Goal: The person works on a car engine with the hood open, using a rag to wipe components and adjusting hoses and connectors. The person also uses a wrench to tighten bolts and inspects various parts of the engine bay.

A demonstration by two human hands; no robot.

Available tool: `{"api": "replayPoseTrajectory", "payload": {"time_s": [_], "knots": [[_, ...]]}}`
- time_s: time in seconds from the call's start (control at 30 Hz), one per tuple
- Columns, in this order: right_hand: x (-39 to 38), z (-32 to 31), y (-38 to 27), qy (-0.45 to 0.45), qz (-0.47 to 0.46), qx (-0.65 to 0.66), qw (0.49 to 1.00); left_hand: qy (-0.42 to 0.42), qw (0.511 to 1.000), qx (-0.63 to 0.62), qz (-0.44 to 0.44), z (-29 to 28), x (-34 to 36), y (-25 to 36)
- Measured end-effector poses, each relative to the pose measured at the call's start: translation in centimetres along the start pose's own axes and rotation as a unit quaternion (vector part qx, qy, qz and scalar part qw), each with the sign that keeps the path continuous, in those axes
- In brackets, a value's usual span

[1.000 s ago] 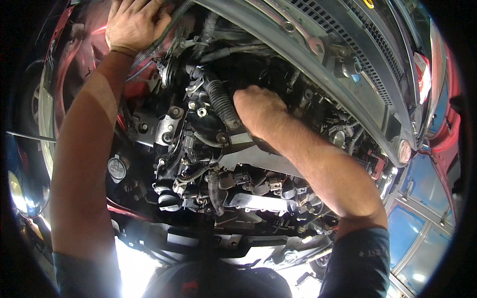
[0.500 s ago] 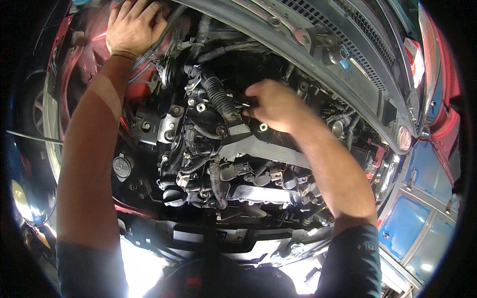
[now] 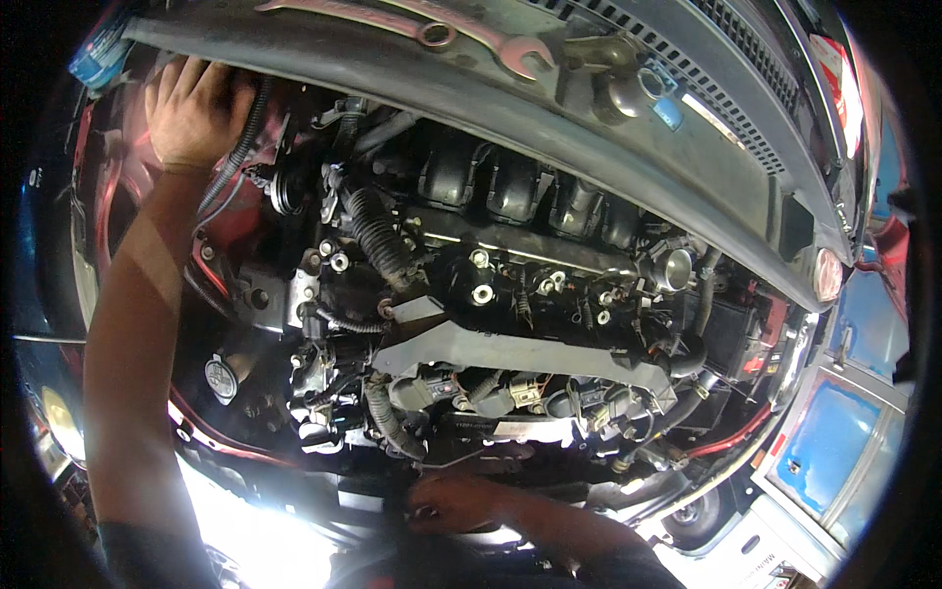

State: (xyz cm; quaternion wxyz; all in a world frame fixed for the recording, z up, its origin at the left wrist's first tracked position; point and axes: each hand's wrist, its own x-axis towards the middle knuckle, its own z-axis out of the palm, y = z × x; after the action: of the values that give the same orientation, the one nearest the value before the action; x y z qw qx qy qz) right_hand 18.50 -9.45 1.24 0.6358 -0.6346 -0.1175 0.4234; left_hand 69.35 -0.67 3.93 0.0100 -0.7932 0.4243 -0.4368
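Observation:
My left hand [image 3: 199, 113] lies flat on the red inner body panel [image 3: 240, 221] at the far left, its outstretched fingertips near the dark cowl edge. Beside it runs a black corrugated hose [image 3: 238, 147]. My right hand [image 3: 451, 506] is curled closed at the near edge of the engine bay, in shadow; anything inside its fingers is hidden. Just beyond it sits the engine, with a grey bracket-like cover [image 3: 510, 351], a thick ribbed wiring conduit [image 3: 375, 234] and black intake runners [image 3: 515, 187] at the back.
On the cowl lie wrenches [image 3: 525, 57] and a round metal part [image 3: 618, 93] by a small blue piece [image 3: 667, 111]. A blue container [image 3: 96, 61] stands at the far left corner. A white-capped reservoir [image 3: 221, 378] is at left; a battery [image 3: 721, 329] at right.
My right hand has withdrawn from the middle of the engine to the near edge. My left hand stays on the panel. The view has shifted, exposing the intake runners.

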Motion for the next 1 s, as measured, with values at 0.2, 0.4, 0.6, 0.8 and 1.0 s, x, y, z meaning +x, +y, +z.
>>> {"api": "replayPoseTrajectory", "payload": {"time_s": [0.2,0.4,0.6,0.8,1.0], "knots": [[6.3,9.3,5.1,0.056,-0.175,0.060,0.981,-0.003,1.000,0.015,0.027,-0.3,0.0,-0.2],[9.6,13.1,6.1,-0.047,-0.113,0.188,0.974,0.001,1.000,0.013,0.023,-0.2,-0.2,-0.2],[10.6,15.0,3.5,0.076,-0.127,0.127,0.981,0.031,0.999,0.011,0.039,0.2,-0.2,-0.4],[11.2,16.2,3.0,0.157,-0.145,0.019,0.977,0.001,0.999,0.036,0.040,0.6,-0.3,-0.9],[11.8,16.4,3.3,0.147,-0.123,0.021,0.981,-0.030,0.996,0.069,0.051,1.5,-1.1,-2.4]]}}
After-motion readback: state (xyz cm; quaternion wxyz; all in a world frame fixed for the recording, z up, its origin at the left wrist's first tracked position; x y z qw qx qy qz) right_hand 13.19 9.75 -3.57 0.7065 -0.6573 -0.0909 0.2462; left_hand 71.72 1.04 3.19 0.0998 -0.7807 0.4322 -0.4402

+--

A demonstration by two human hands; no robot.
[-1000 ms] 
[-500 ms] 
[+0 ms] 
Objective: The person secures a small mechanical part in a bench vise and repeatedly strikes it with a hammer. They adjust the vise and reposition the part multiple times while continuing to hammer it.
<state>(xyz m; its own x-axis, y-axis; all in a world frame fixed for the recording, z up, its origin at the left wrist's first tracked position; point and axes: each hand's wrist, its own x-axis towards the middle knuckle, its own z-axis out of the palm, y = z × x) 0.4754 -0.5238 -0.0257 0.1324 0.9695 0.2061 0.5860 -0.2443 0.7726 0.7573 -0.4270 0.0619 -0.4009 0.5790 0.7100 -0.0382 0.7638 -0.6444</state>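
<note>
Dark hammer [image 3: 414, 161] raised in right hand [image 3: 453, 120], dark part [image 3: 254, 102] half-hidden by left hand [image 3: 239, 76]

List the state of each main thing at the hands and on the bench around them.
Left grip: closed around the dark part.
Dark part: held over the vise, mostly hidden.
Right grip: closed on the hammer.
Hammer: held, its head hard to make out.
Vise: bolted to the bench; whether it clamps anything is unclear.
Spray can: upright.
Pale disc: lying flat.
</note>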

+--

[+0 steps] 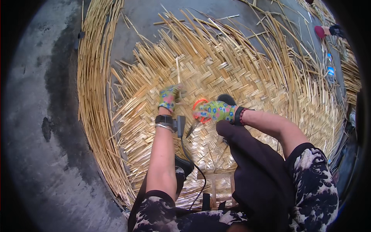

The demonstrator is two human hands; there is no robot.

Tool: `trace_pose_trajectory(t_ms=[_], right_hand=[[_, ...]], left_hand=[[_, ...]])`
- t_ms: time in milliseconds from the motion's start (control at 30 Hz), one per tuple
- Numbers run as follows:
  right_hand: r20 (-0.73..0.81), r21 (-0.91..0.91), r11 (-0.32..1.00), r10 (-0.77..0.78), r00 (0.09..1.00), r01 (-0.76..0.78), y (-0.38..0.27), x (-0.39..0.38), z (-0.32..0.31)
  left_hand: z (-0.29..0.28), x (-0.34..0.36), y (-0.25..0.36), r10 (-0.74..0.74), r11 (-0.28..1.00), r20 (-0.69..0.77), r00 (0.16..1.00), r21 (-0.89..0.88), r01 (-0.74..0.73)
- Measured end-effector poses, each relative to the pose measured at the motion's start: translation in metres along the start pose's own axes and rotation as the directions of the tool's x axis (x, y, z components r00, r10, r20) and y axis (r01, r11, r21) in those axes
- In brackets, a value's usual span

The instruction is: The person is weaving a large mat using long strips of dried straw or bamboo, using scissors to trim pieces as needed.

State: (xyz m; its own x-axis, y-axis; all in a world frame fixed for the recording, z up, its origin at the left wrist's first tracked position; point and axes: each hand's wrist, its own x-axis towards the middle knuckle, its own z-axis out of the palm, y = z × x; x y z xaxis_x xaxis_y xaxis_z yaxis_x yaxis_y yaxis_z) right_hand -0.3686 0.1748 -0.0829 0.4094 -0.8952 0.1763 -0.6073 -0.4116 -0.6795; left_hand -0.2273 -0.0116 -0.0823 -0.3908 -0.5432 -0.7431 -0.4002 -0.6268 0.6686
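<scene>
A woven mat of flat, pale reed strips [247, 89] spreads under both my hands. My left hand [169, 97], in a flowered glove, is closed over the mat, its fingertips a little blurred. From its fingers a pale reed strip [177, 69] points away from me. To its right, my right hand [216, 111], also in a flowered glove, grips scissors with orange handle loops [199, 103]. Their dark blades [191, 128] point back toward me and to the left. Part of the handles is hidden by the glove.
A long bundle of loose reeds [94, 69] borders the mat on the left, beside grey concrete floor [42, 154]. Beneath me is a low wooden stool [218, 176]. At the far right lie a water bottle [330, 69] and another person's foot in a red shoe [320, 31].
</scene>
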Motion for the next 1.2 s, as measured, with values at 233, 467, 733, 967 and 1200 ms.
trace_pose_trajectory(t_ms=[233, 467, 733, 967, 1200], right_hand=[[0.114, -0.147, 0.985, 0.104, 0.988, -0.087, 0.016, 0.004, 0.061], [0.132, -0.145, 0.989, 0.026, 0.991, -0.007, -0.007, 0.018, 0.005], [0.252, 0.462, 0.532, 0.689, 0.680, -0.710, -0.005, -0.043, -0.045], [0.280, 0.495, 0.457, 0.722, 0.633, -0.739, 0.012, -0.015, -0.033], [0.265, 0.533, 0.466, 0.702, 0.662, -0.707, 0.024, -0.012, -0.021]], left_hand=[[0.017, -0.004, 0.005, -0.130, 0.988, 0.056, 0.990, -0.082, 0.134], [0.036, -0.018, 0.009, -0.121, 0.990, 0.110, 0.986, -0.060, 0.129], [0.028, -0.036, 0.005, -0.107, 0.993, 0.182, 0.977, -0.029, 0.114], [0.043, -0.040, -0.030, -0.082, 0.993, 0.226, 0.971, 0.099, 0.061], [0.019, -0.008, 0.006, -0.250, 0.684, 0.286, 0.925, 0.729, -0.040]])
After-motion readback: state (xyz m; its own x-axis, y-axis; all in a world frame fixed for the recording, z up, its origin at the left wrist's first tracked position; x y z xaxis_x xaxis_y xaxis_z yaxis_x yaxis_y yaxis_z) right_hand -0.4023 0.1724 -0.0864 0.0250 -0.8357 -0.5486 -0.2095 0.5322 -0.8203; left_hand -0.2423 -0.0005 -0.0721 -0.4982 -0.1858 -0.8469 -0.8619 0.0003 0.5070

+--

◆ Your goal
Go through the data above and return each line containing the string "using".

◆ Answer box
Goal: The person works on a car engine with the hood open, using a rag to wipe components and adjusting hoses and connectors. The person also uses a wrench to tighten bolts and inspects various parts of the engine bay.
The instruction is: The person is weaving a large mat using long strips of dried straw or bamboo, using scissors to trim pieces as needed.

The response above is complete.